→ DIRECTIONS:
Give again, unaltered, the lines of the listing below that run from the line having "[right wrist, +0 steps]" through the line having "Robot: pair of".

→ DATA SUPPLIED:
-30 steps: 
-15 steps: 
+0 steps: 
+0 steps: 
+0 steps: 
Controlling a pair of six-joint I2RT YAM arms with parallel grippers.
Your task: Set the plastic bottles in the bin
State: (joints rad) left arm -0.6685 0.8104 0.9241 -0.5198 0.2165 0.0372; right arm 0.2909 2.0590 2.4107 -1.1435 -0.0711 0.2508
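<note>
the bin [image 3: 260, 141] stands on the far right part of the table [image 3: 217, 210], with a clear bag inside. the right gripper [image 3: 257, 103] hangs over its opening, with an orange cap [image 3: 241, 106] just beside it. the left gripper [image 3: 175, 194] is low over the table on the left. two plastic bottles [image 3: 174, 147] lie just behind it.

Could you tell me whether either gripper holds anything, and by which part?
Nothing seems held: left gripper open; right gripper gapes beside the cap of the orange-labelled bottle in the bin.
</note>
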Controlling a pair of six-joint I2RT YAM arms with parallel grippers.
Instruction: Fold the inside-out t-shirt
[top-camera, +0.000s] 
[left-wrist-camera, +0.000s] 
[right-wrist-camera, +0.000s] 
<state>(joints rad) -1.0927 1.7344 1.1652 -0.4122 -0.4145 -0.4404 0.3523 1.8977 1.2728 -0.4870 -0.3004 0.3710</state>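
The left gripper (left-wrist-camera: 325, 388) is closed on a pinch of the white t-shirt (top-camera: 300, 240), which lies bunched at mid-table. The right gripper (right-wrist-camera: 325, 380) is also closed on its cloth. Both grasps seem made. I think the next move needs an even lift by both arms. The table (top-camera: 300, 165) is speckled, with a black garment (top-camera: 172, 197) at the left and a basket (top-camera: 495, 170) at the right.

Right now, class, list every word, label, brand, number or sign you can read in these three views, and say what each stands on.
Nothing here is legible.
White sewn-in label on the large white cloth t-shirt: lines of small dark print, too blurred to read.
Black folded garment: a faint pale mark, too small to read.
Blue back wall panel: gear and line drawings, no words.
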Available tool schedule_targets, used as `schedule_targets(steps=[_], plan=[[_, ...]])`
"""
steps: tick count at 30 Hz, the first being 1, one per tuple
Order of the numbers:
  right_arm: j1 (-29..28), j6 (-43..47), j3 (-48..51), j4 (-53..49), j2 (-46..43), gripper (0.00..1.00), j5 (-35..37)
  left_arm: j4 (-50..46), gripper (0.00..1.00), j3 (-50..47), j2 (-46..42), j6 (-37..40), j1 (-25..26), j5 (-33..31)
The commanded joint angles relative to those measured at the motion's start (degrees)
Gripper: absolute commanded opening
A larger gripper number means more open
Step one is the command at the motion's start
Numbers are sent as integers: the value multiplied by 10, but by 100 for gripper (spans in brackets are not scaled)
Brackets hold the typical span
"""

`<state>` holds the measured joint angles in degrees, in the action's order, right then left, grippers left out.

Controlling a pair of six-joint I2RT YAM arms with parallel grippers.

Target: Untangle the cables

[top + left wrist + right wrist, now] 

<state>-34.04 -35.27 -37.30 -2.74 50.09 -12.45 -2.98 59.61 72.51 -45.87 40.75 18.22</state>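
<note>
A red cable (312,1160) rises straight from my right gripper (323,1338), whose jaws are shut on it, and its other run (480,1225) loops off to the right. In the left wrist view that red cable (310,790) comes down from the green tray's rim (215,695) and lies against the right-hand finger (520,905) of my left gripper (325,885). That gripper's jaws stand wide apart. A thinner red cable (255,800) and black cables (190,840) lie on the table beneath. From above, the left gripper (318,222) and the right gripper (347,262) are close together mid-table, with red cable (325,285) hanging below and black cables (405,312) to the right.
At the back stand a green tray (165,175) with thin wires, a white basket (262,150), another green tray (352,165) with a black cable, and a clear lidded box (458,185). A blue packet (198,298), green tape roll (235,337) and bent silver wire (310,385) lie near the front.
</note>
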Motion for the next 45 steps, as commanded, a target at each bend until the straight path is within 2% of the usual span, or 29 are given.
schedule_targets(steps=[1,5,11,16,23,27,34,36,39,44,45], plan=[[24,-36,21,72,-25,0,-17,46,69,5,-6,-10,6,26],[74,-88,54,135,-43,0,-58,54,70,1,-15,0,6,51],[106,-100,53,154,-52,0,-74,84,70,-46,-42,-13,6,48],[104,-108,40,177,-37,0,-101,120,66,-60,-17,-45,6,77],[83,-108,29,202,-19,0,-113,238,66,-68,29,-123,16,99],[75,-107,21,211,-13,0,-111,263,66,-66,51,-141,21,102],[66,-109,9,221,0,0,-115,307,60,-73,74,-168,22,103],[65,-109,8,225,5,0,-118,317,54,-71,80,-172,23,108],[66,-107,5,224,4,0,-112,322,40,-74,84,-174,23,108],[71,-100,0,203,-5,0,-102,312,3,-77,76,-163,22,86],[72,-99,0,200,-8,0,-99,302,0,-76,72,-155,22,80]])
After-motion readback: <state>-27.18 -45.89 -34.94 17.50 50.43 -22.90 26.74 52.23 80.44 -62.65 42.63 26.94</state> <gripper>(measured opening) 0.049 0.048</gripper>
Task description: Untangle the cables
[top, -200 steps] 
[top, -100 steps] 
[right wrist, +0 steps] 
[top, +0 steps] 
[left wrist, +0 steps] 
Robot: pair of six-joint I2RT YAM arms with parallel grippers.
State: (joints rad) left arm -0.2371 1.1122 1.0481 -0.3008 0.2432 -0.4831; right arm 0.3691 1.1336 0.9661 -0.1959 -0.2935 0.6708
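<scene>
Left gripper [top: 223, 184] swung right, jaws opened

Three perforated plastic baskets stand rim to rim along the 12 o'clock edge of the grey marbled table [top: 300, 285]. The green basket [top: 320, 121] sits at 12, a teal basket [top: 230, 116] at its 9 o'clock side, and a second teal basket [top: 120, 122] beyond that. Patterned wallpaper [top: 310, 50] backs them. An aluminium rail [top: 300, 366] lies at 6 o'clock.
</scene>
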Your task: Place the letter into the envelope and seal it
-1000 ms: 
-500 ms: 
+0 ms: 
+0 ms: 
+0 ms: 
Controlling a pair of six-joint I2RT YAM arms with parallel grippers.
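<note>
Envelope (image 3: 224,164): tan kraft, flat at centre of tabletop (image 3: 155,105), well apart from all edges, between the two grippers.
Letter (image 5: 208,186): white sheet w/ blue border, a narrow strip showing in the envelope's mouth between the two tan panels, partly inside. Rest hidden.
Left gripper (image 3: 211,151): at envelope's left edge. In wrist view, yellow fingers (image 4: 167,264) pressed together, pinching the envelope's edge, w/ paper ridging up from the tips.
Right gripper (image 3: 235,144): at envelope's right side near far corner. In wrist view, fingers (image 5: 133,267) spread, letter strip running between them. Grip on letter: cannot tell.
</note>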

→ EXERCISE RESPONSE:
[right wrist, +0 steps] 
[top, +0 steps] 
[left wrist, +0 steps] 
Robot: pair of six-joint I2RT YAM arms with parallel grippers.

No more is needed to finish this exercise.